L'évolution doctrinale, au sein de l'Eglise, est ainsi pleinement accomplie, par le truchement, en particulier, de la lutte contre les Sarrasins. Le résultat est notoire: une telle guerre, dans les premiers siècles, aurait été condamnée par l'Eglise; vers 800, elle aurait pour le moins donné lieu encore à pénitence; à la fin du XIe siècle, elle en tient lieu désormais. Elle n'est plus jugée coupable, mais méritoire, entreprise au nom du Christ, malgré la non-violence absolue de Jésus.
A cette date, vers 1100, la croisade, sorte de 'jihad chrétien', a donc pleinement rejoint le jihad musulman, à quelques nuances près cependant: contrairement au jihad, elle a pour but non de conquérir, mais de reconquérir des territoires chrétiens jadis perdus; de plus, il ne s'agit pas de territoires quelconques, mais de Jérusalem, troisième lieu saint de l'islam, certes, mais aussi, ne l'oublions pas, premier (et de loin) des lieux saints du christianisme médiéval, bien avant Rome ou Saint-Jacques-de-Compostelle. La croisade est donc comparable à un jihad qui, pour les musulmans, aurait pour but de libérer La Mecque, tombée entre les mains des Infidèles.
Encadré n° 1:
La chronique de Tabari (838-923) rassemble de nombreux 'hadiths' concernant Mahomet.
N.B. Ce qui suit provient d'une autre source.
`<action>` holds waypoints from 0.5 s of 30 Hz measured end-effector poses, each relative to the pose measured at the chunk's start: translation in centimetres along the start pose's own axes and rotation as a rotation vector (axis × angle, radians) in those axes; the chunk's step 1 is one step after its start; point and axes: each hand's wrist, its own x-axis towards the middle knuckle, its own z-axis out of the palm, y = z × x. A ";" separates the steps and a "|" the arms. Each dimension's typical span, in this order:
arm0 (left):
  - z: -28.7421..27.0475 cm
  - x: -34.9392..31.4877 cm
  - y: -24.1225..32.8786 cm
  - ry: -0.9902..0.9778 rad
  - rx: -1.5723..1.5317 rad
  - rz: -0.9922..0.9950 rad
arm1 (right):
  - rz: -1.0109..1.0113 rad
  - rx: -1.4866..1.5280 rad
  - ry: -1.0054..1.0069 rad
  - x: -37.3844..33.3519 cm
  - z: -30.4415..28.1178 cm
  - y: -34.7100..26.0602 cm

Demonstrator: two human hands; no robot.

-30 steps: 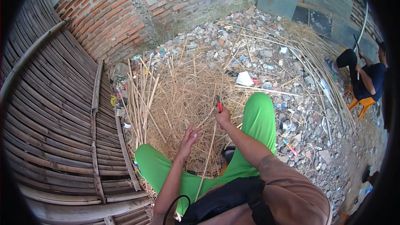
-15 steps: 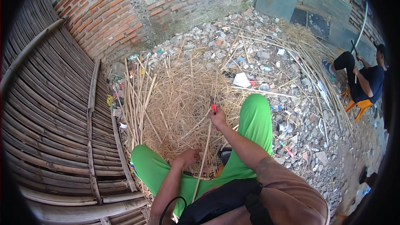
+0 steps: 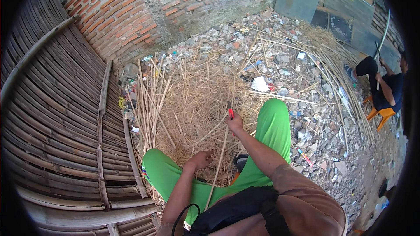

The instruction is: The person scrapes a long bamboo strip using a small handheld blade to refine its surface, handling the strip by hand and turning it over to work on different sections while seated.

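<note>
My right hand (image 3: 235,123) is closed round a red-handled tool (image 3: 231,113) whose dark metal end points away from me; its exact kind is too small to tell. A long thin bamboo strip (image 3: 217,170) slants from my lap up to that hand, where the fingers hide how the two meet. Left of the strip, my left hand (image 3: 200,160) hovers low between my knees, fingers partly stretched toward the strip and seemingly apart from it. Beneath both hands spreads a heap of dry straw-coloured shavings (image 3: 192,105).
Cut bamboo strips (image 3: 151,105) lean at the left beside a bamboo-slat structure (image 3: 57,118). Rubble and litter (image 3: 315,126) cover the ground at right, with longer strips (image 3: 339,74) lying across. Another person (image 3: 387,85) sits on an orange stool (image 3: 381,114). A brick wall (image 3: 131,17) stands behind.
The whole view has shifted slightly, so everything appears a little further right. My hands, the tool and the strip keep nearly the same places relative to each other.
</note>
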 end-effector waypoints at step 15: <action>-0.7 -0.5 0.8 0.104 -0.047 -0.033 | -0.086 -0.117 0.047 0.0 -0.7 -0.1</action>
Certains d'entre eux montrent que les musulmans les plus pieux n'étaient en rien choqués par le comportement guerrier du Prophète et faisaient remonter jusqu'à lui la doctrine du martyre des guerriers morts au combat. Voici ce que rapporte Tabari à propos de la bataille de Bedr.
'Le Prophète excitait toujours ses soldats. Un homme d'entre les Ançâr, nommé Omaïr, fils de Hammâm, tenait dans la main quelques dattes, qu'il mangeait sous les yeux du Prophète. Celui-ci, en exhortant les soldats, dit: 'Il ne vous faut, pour obtenir le paradis, que trouver le martyre'. Omaïr, entendant ces paroles, jeta ses dattes en disant: 'S'il en est ainsi, j'ai assez d'une datte jusqu'à ce que j'entre dans le paradis'. Il tira son sabre, se lança dans les rangs des ennemis, en frappa et en tua plusieurs, et fut tué lui-même'.
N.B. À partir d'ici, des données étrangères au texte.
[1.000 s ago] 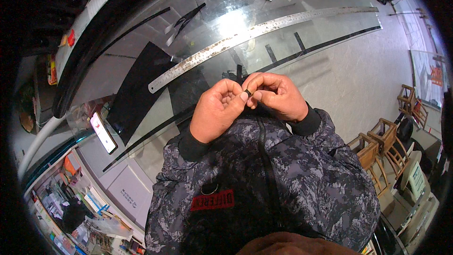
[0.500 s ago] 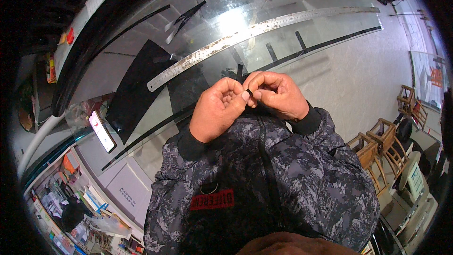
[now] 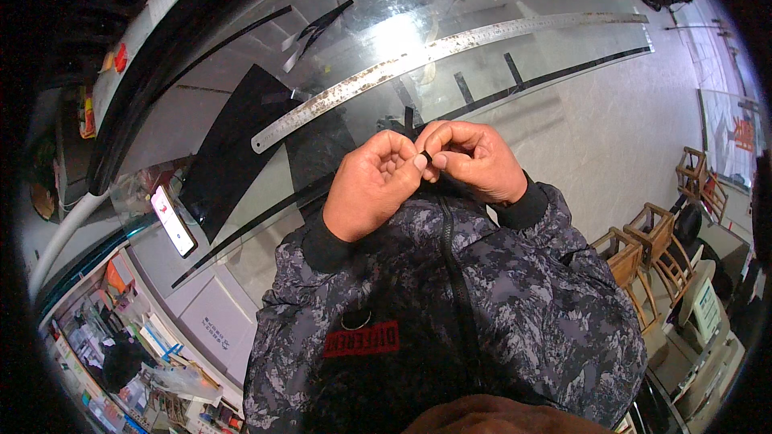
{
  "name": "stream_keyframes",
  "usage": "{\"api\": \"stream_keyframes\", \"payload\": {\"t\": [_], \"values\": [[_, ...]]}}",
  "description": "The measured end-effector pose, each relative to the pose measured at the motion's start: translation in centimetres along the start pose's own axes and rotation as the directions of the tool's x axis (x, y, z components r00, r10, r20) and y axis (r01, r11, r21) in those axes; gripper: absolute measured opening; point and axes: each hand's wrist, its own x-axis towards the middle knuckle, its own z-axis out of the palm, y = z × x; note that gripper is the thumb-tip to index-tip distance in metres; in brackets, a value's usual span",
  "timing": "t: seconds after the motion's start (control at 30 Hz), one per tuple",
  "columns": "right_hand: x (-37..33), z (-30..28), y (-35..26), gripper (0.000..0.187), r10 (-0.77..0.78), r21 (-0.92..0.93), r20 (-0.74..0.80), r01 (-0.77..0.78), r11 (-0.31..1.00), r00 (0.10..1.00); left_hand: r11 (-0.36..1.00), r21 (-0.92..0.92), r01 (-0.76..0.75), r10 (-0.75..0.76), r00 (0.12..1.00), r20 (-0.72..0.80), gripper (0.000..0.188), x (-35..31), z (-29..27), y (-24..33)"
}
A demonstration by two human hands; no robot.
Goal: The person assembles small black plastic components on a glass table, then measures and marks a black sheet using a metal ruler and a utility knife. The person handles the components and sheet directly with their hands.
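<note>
While the big glass sheet (image 3: 563, 137) lies flat across the work table, both hands are held just above its near edge, close to the person's chest. On the glass are a large dark film piece (image 3: 241, 145), a long metal ruler (image 3: 418, 60) lying at an angle, a few narrow black strips (image 3: 515, 72), and scissors (image 3: 318, 28) further back. A phone (image 3: 172, 220) with a lit screen rests at the left part of the table.

The left hand (image 3: 371, 185) and right hand (image 3: 476, 162) touch each other at the fingertips. Fingers of both are curled tight, w/ thumb and forefinger pinched narrow on a small dark strip (image 3: 427, 159), prob. a bit of film; only a tiny end shows between the nails, so I cannot tell its full shape.

Risks, as I judge:
- Glass edge is very near the wrists; a sudden pull could knock a sleeve or hand against it.
- Ruler is loose, so an elbow push may slide it and scratch the glass.
- Thin film may tear, crease or stick to itself if the two pinches pull unevenly.
- Such a small piece is easily dropped; against the dark patterned jacket (image 3: 482, 313) it would be hard to find.
</note>
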Motion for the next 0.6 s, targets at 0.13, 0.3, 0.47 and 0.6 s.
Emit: {"api": "stream_keyframes", "payload": {"t": [0.13,0.3,0.47,0.6], "values": [[-0.02,-0.01,0.08,0.006,-0.002,0.002,0.0,0.002,1.0,1.0,1.0,0.003,-0.006,0.006,1.0,0.001,0.01,-0.01,0.06,-0.02],[-0.11,0.01,-0.11,0.006,0.007,-0.018,-0.007,-0.007,1.0,1.0,1.0,-0.021,-0.01,0.01,1.0,0.001,0.009,-0.05,0.14,-0.09],[-0.13,0.07,-0.24,0.007,-0.005,-0.013,0.008,0.005,1.0,1.0,1.0,-0.005,-0.015,0.015,1.0,-0.006,0.009,-0.08,0.13,-0.06],[-0.16,0.08,-0.21,0.008,-0.009,-0.019,0.006,0.009,1.0,1.0,1.0,-0.012,-0.018,0.018,1.0,-0.009,0.01,-0.08,0.25,-0.08]]}}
1.Jean FLORI, La guerre sainte. La formation de l'idée de croisade dans l'Occident chrétien, Paris, éd. Aubier-Flammarion, 2001 (406 pages).
2. Jean FLORI, Guerre sainte, jihad, croisade. violence et religion dans le christianisme et l'islam, Paris, éd. du Seuil, 2002 (275 pages).
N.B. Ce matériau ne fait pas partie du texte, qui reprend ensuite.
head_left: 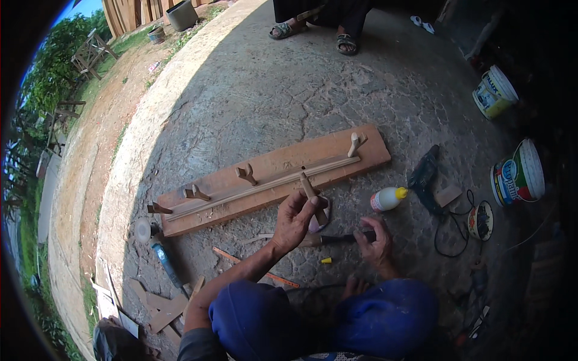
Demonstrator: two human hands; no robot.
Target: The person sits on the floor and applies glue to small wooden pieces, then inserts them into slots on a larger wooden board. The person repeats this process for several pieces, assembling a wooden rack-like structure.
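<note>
My left hand (293, 219) is closed in a pinch on a tapered wooden peg (309, 188), held upright over the near edge of a wide plank (265, 207). On the plank lies a long narrow wooden rail (271, 182) with several forked wooden pegs (245, 174) standing in it. A dark hole (303, 168) shows in the rail just beyond the held peg. My right hand (378, 245) hovers low, fingers curved and apart, around the end of a black handle (343, 238); no firm grip shows. A white glue bottle (385, 200) with a yellow top stands beyond it.
A power drill (426, 174) and a bowl (480, 221) lie to the right, near two buckets (519, 173). An angle grinder (164, 259), a folding rule (259, 268) and wood offcuts (162, 310) are at left. A small yellow cap (326, 260) lies near. A person's sandalled feet (346, 43) stand beyond.
</note>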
3. Il faudrait d'ailleurs parler plutôt de 'guerre sacralisée', si la force de l'habitude ne perpétuait, hélas, l'usage de l'expression 'guerre sainte'.
4. Ce sera le cas, en revanche, au XIe siècle, après la réforme grégorienne, peu avant la première croisade.
5. Voir par exemple FIRESTONE, R., Jihâd, The Origin of Holy War in Islam, Oxford, 1999; ABD'ELHAMID, Hassan, La notion de 'Djihâd' dans les textes classiques de l'Islam, dans 'Guerre et paix dans l'Orient Méditerranéen', (Méditerranées, Revue du centre d'Etudes Internationales sur la Romanité, n° 29), 2001, p. 63-91.
6. Doctrina Jacobi nuper baptizati, éd. et trad. V. DéROCHE, Travaux et mémoires, t. 11, (Collège de France, Centre de Recherche d'Histoire et Civilisation de Byzance), 1991, p. 70-218.
7. G. TARTAR, Dialogue islam-chrétien sous le calife Al-Ma'mûn (813-834): les épitres d'Al-Hashimî et d'Al-Kindî, Paris, Nouvelles éditions latines, p. 219ss.
8. JEAN VIII, Epistolae, 150, MGH Epistolarum VII, Ep. Kar. Aevi V, 1928, p. 126.